For the data below, give the number of lines in which "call" occurs. Include nothing besides that number.

§ **Source records**
┄┄┄┄┄┄

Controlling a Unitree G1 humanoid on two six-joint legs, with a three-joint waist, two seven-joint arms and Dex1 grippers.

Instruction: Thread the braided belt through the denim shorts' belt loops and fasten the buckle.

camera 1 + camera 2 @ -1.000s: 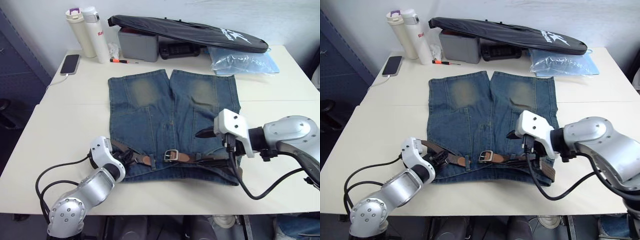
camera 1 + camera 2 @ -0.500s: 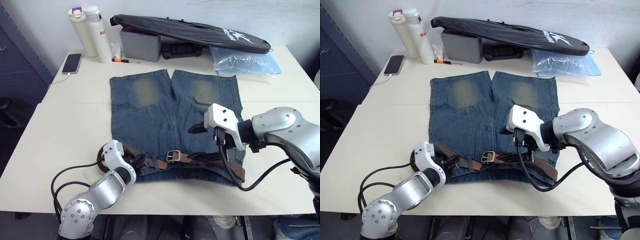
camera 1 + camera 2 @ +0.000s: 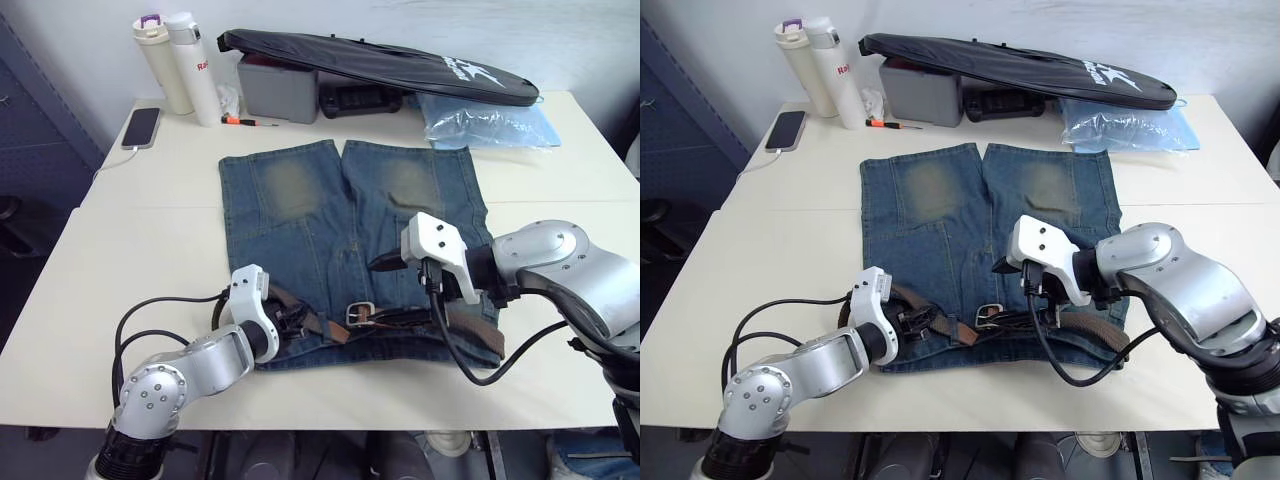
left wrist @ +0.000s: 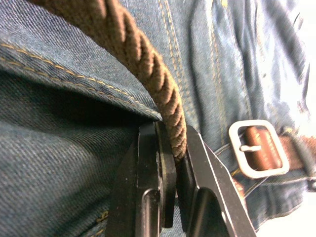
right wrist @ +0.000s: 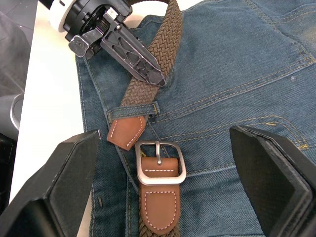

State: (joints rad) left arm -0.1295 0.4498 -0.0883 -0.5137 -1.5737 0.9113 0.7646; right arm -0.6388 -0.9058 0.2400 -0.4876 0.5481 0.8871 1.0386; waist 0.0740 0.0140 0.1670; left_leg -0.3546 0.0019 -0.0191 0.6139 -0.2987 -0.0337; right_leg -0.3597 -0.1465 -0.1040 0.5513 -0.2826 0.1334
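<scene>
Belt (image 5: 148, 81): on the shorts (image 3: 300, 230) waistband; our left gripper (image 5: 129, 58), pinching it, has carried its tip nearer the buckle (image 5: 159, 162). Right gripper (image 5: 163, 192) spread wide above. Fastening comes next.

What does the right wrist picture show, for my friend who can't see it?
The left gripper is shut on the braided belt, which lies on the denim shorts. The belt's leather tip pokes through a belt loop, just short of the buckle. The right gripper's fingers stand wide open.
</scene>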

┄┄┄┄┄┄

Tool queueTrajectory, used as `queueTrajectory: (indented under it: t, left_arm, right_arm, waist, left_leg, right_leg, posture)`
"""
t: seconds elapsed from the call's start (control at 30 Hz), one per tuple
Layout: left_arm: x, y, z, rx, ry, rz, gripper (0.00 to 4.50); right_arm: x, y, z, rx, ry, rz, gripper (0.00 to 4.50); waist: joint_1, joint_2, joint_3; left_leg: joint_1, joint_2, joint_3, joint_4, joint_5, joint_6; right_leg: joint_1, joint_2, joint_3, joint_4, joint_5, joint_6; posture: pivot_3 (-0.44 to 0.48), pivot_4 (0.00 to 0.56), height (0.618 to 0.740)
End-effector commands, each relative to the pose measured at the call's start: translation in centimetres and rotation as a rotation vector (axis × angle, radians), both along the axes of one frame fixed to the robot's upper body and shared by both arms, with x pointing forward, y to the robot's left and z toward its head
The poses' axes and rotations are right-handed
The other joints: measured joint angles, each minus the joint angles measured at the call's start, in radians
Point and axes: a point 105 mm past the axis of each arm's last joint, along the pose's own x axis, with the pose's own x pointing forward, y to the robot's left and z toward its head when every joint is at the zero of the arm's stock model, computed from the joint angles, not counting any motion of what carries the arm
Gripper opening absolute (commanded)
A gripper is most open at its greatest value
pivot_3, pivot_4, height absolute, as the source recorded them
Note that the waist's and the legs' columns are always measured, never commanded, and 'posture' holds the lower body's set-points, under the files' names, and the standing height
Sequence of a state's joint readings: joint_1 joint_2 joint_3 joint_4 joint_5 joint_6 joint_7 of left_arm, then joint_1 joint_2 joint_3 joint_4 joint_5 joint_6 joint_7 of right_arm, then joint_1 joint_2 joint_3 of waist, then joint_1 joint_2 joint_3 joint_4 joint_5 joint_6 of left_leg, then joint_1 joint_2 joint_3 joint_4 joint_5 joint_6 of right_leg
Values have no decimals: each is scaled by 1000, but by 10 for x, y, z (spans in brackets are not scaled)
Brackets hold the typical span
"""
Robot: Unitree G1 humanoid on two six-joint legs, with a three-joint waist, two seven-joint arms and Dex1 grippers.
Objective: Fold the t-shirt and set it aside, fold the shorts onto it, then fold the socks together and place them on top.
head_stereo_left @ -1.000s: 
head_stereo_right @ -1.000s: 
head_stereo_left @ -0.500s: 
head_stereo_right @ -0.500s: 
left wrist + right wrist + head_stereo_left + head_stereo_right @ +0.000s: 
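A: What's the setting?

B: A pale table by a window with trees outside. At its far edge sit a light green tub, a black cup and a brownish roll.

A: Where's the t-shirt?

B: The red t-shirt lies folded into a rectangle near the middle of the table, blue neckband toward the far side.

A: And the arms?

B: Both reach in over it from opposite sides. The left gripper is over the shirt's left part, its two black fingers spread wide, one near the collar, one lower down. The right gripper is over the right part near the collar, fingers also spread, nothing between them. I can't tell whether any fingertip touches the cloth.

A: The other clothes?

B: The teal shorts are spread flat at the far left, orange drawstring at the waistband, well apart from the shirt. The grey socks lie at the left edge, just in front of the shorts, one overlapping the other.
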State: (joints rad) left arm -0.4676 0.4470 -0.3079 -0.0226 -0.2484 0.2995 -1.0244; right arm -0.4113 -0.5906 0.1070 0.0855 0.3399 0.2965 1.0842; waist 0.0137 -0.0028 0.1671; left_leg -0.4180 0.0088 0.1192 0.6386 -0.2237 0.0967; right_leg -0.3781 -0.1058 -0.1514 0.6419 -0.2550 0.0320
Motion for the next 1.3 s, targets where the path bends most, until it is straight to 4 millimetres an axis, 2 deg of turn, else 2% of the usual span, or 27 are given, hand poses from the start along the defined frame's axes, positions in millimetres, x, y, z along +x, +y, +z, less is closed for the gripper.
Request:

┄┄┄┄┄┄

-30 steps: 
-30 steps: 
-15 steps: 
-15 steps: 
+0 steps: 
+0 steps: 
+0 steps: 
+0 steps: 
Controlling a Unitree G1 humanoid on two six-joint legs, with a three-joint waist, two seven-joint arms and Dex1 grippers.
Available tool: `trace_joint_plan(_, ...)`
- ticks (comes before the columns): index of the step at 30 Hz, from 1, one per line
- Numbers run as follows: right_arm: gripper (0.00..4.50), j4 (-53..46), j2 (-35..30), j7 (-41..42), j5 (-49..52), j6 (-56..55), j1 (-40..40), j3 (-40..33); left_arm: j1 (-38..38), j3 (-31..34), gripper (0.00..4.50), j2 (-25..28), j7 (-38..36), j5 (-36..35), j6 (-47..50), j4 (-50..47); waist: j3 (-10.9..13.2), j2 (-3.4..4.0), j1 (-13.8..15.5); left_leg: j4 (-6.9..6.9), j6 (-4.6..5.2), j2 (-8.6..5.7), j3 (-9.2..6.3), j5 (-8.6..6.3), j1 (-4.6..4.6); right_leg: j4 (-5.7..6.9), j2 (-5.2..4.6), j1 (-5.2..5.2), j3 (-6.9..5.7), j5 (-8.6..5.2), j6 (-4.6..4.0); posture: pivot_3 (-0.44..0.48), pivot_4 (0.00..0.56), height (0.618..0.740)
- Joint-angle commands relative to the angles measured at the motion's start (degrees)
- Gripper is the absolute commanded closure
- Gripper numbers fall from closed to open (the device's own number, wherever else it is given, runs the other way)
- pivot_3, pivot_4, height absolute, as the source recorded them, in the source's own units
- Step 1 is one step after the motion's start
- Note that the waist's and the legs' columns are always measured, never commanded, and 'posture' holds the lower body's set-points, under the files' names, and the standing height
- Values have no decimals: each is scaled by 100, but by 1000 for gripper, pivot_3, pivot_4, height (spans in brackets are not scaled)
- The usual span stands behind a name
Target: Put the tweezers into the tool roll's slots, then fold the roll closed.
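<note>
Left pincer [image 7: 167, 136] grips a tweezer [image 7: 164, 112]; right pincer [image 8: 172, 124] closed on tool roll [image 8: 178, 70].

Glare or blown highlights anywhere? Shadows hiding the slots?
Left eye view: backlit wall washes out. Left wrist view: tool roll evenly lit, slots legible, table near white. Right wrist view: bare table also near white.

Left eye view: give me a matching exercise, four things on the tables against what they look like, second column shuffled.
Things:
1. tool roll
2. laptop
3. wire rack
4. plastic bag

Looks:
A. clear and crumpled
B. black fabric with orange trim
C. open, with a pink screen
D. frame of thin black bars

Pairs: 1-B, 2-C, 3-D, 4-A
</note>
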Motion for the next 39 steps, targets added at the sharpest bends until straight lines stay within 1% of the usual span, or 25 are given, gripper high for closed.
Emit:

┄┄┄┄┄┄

§ **Finished exercise**
3